TASK DESCRIPTION: Every entry must be transcribed without alteration.

DATA FOR THIS TASK:
--- START ---
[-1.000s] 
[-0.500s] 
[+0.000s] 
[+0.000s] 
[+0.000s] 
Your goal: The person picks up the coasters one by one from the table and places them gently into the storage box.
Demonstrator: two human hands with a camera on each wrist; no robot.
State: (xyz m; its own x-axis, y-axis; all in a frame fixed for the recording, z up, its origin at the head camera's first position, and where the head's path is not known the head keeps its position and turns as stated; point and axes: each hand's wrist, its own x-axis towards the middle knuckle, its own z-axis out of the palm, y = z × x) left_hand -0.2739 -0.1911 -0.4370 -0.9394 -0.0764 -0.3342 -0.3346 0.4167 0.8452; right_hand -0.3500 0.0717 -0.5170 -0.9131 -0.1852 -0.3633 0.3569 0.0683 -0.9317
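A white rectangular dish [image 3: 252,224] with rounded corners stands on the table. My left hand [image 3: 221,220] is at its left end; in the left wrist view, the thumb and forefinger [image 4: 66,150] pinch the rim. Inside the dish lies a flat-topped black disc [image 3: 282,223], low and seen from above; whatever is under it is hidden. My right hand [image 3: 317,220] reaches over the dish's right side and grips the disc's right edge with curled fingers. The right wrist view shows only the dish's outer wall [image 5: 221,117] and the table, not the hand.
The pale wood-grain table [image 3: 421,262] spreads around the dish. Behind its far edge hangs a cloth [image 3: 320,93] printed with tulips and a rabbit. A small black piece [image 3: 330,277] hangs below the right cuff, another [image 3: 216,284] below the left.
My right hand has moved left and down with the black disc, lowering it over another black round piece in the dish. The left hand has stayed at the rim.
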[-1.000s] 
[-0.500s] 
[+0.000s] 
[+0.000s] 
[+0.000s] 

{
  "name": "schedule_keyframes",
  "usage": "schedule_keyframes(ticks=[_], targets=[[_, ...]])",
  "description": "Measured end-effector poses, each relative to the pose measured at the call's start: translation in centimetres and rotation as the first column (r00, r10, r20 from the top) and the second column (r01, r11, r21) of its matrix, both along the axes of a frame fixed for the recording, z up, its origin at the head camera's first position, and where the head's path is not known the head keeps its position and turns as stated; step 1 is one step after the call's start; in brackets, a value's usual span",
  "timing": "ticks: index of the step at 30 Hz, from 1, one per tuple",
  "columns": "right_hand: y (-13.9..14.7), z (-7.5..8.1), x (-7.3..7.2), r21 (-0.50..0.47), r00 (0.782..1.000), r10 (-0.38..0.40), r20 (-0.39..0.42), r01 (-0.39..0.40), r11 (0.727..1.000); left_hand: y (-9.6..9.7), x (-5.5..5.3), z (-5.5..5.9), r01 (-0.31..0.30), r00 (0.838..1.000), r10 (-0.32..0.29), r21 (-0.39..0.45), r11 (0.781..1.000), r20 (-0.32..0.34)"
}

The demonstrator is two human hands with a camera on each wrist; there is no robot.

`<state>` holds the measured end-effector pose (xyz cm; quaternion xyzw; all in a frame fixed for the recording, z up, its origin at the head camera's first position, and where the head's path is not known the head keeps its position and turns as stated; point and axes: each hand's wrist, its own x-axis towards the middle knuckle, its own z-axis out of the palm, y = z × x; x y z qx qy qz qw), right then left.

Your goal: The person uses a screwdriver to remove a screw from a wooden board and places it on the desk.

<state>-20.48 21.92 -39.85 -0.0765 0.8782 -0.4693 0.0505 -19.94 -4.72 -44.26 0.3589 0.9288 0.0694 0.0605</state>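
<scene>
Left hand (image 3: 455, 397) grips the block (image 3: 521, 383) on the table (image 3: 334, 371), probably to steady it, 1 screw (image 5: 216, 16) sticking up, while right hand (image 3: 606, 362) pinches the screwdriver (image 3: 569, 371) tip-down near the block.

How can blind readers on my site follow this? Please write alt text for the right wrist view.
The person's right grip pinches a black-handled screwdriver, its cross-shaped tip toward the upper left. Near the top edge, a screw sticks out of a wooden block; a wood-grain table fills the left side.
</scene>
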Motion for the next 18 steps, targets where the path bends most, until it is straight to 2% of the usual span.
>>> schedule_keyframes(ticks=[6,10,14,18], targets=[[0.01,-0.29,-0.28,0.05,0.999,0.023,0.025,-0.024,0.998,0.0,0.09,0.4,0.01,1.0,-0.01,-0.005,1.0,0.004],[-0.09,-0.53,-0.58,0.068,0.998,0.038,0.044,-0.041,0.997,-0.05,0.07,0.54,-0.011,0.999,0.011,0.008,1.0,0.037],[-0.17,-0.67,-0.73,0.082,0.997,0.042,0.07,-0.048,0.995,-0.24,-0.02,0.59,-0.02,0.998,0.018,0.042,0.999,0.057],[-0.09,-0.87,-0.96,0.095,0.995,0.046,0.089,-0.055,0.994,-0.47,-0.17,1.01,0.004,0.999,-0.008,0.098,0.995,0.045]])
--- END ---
ANSWER SPACE:
[-1.000s] 
[-0.500s] 
[+0.000s] 
[+0.000s] 
[+0.000s] 
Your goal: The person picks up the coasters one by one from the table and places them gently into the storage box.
Demonstrator: two human hands with a camera on each wrist; no robot.
State: (xyz m; its own x-axis, y-axis; all in a frame fixed for the recording, z up, its origin at the head camera's first position, and where the head's path is not known the head keeps its position and turns as stated; point and axes: each hand's wrist, its own x-axis towards the middle knuckle, its own z-axis out of the palm, y = z × x) left_hand -0.2739 -0.1911 -0.4370 -0.9394 -0.0764 -0.3342 -0.3346 0.4167 0.8452; right_hand -0.3500 0.0717 -0.5170 -0.9131 -0.1852 -0.3633 0.3569 0.0683 -0.9317
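A white rectangular dish [image 3: 252,224] with rounded corners stands on the table. My left hand [image 3: 221,220] is at its left end; in the left wrist view, the thumb and forefinger [image 4: 66,150] pinch the rim. Inside the dish lies a flat-topped black disc [image 3: 282,223], low and seen from above; whatever is under it is hidden. My right hand [image 3: 317,220] reaches over the dish's right side and grips the disc's right edge with curled fingers. The right wrist view shows only the dish's outer wall [image 5: 221,117] and the table, not the hand.
The pale wood-grain table [image 3: 421,262] spreads around the dish. Behind its far edge hangs a cloth [image 3: 320,93] printed with tulips and a rabbit. A small black piece [image 3: 330,277] hangs below the right cuff, another [image 3: 216,284] below the left.
My right hand has moved left and down with the black disc, lowering it over another black round piece in the dish. The left hand has stayed at the rim.
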[-1.000s] 
[-0.500s] 
[+0.000s] 
[+0.000s] 
[+0.000s] 

{
  "name": "schedule_keyframes",
  "usage": "schedule_keyframes(ticks=[_], targets=[[_, ...]])",
  "description": "Measured end-effector poses, each relative to the pose measured at the call's start: translation in centimetres and rotation as the first column (r00, r10, r20 from the top) and the second column (r01, r11, r21) of its matrix, both along the axes of a frame fixed for the recording, z up, its origin at the head camera's first position, and where the head's path is not known the head keeps its position and turns as stated; step 1 is one step after the call's start; in brackets, a value's usual span",
  "timing": "ticks: index of the step at 30 Hz, from 1, one per tuple",
  "columns": "right_hand: y (-13.9..14.7), z (-7.5..8.1), x (-7.3..7.2), r21 (-0.50..0.47), r00 (0.782..1.000), r10 (-0.38..0.40), r20 (-0.39..0.42), r01 (-0.39..0.40), r11 (0.727..1.000); left_hand: y (-9.6..9.7), x (-5.5..5.3), z (-5.5..5.9), r01 (-0.31..0.30), r00 (0.838..1.000), r10 (-0.32..0.29), r21 (-0.39..0.45), r11 (0.781..1.000), r20 (-0.32..0.34)"
}

The demonstrator is two human hands with a camera on each wrist; there is no robot.

`<state>` holds the measured end-effector pose (xyz cm; quaternion xyzw; all in a frame fixed for the recording, z up, its origin at the head camera's first position, and where the head's path is not known the head keeps its position and turns as stated; point and axes: each hand's wrist, its own x-axis towards the middle knuckle, its own z-axis out of the palm, y = z × x; x y z qx qy qz qw), right then left.

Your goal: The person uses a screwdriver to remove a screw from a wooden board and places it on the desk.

<state>-20.48 21.92 -39.85 -0.0765 0.8782 -0.4693 0.0505 -19.94 -4.72 -44.26 0.3589 0.9288 0.0694 0.0605</state>
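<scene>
Left hand (image 3: 455, 397) grips the block (image 3: 521, 383) on the table (image 3: 334, 371), probably to steady it, 1 screw (image 5: 216, 16) sticking up, while right hand (image 3: 606, 362) pinches the screwdriver (image 3: 569, 371) tip-down near the block.

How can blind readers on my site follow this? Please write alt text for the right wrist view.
The person's right grip pinches a black-handled screwdriver, its cross-shaped tip toward the upper left. Near the top edge, a screw sticks out of a wooden block; a wood-grain table fills the left side.
</scene>
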Motion for the next 18 steps, targets where the path bends most, until it is straight to 2% of the usual span.
>>> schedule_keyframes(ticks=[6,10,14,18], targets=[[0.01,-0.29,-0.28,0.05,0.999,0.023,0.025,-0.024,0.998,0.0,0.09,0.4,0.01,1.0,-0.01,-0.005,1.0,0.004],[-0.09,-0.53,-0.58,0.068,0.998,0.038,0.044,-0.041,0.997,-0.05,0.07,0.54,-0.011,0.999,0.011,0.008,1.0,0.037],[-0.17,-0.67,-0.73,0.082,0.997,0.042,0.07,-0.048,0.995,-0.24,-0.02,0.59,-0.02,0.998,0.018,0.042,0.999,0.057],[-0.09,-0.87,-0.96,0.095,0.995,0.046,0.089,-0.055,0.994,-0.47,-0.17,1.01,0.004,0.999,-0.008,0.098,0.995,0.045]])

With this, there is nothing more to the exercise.